__Problem to solve__
Within the entries below, please return exactly the lines from the one with "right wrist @" through the one with "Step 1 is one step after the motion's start", leaving out any pictures.

__Data for this task__
+++

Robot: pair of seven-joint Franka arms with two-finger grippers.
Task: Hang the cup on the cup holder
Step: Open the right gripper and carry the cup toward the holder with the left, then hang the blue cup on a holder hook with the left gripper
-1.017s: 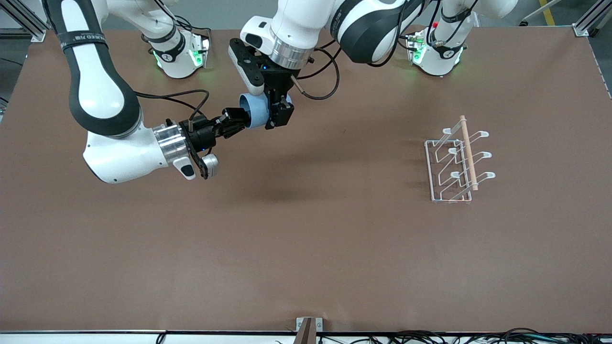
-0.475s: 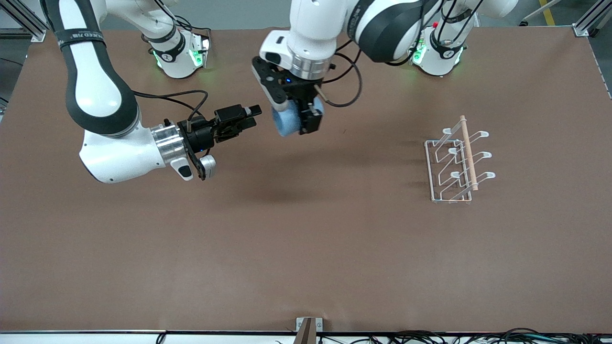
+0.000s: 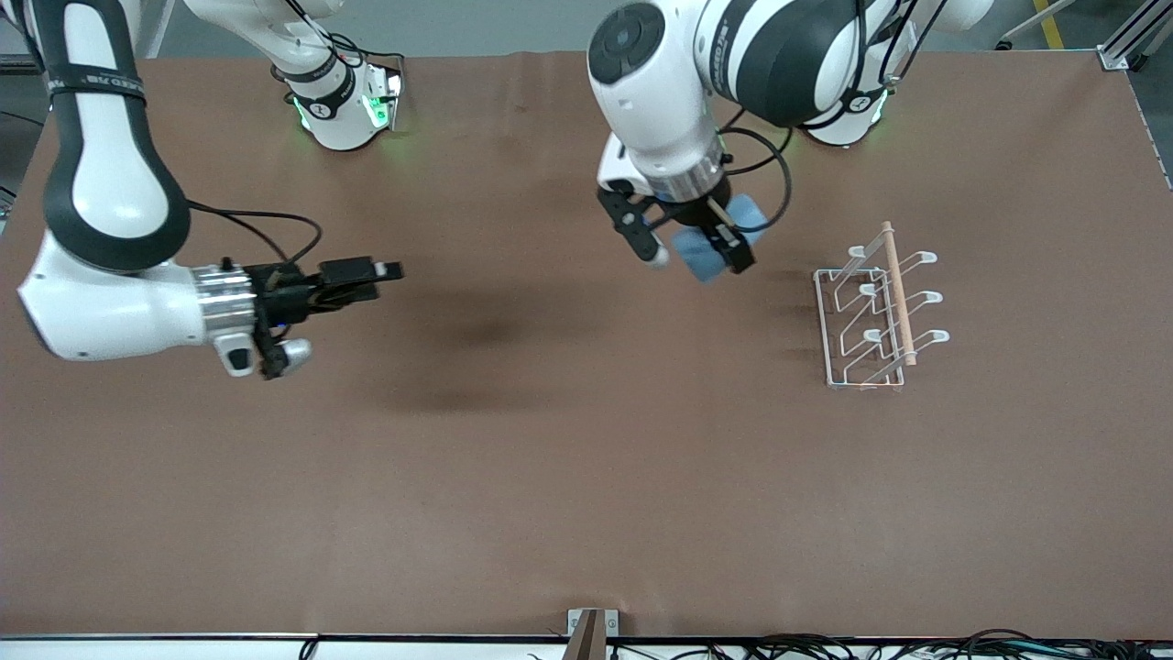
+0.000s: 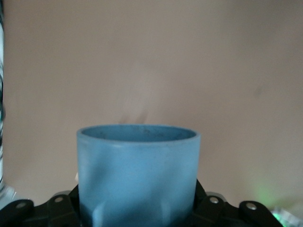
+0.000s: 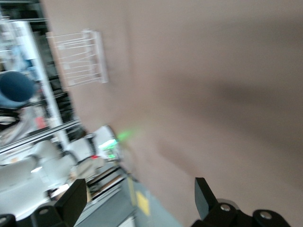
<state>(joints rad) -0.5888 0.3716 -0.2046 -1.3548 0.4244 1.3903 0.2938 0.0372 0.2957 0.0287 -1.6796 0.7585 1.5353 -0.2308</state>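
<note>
On my table (image 3: 550, 477) the cup holder (image 3: 871, 316) waits at the left arm's end. My right claw (image 3: 380, 271) has let go, gaping empty, and backed off to wait. My left claw (image 3: 710, 247) alone grips the cup (image 3: 706, 257), now carried close to the rack: handover done, hanging comes next.

The cup (image 3: 710, 252) is plain light blue, darker inside its rim. The cup holder (image 3: 875, 312) is white wire topped by a pale wooden rod (image 3: 898, 291). The desk (image 3: 586, 477) is uniform reddish brown. Both arms are white with black bands, and green lights glow at their bases.
</note>
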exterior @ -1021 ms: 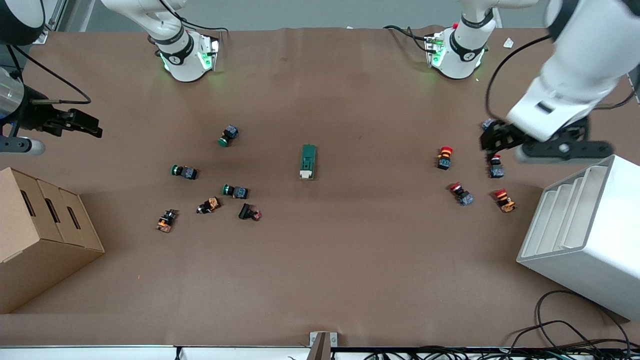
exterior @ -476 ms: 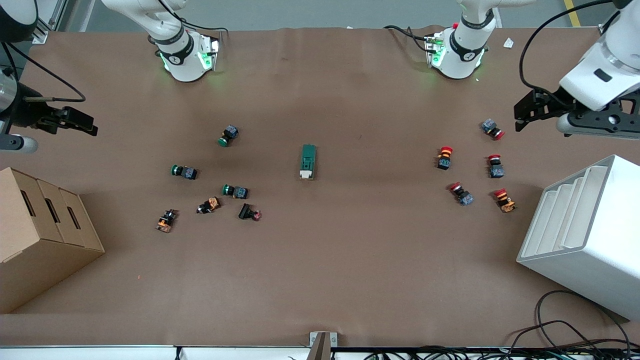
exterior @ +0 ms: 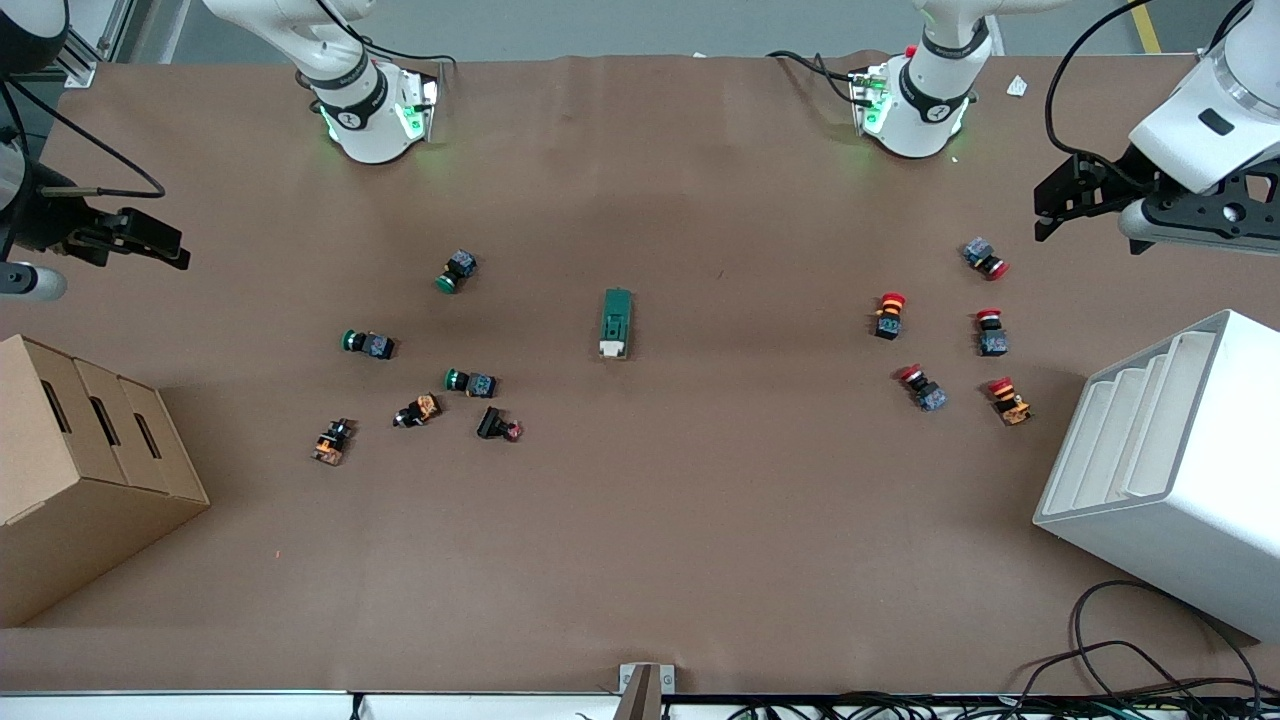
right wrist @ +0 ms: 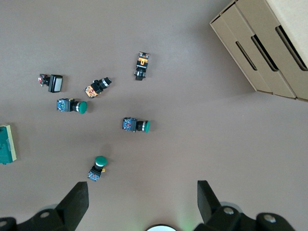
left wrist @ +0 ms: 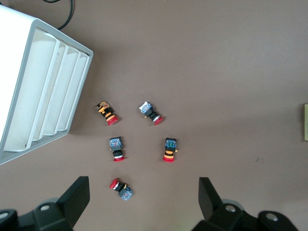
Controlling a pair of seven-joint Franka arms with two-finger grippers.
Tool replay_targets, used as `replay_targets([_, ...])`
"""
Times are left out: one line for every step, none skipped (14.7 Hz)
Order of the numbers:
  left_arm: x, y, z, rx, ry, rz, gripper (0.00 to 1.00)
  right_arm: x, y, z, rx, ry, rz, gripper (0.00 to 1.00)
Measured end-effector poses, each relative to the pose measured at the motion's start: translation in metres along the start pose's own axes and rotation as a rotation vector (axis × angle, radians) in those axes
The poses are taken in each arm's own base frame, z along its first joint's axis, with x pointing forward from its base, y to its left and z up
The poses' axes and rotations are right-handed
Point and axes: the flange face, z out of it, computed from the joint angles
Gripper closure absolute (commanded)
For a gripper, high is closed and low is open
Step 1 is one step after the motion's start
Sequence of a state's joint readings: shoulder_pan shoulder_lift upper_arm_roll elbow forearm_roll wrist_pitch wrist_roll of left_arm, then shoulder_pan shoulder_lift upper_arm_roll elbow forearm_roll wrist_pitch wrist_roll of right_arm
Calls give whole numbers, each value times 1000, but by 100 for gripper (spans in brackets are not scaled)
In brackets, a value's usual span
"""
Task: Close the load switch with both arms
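Note:
The load switch (exterior: pixel 617 323), a dark-green block with a cream lever end, lies flat in the middle of the table. Its edge shows in the right wrist view (right wrist: pixel 6 144) and as a sliver in the left wrist view (left wrist: pixel 306 122). My left gripper (exterior: pixel 1043 212) is open and empty, up in the air over the left arm's end of the table, above the red push buttons; it also shows in the left wrist view (left wrist: pixel 143 198). My right gripper (exterior: pixel 172 250) is open and empty, over the right arm's end; it also shows in the right wrist view (right wrist: pixel 142 198).
Several red-capped push buttons (exterior: pixel 889 314) lie toward the left arm's end, beside a white slotted rack (exterior: pixel 1160 470). Green and orange push buttons (exterior: pixel 455 271) lie toward the right arm's end, beside a cardboard box (exterior: pixel 80 470). Cables hang at the near table edge.
My left gripper has lifted from low over the red buttons and drawn back toward its end of the table. My right gripper has drifted slightly toward its table end.

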State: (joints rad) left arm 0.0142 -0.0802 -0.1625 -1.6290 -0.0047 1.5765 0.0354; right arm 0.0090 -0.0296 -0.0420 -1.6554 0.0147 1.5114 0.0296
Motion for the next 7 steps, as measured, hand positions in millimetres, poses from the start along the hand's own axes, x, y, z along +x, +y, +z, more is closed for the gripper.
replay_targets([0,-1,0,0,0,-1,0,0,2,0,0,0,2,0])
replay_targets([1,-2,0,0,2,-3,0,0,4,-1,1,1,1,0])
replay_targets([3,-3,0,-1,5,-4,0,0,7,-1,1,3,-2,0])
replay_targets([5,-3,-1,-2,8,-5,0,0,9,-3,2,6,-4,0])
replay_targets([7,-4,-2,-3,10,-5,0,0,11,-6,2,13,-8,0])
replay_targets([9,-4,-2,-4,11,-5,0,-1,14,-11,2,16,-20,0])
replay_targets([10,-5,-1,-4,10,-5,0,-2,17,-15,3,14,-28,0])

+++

__Answer to this problem__
right wrist @ +0 ms: 
left wrist @ +0 ms: 
Controlling a pair of seven-joint Franka arms with two-finger grippers.
Tool replay_targets, used as `replay_targets([_, ...])`
"""
Times are left out: one line for every step, none skipped (14.7 Hz)
Order of the numbers:
  left_arm: x, y, z, rx, ry, rz, gripper (0.00 to 1.00)
  right_arm: x, y, z, rx, ry, rz, gripper (0.00 to 1.00)
Measured end-effector poses, each relative to the pose measured at the motion's start: translation in metres along the start pose's own axes and rotation as a rotation vector (axis × angle, radians) in those axes
The poses are taken in each arm's own base frame, z along its first joint's axis, with x pointing forward from its base, y to its left and z up
The poses' axes and rotations are right-handed
Point and axes: the flange face, z out of it, computed from the joint angles
Gripper closure absolute (commanded)
For a gripper, high is closed and low is open
Step 1 is one step after the motion's start

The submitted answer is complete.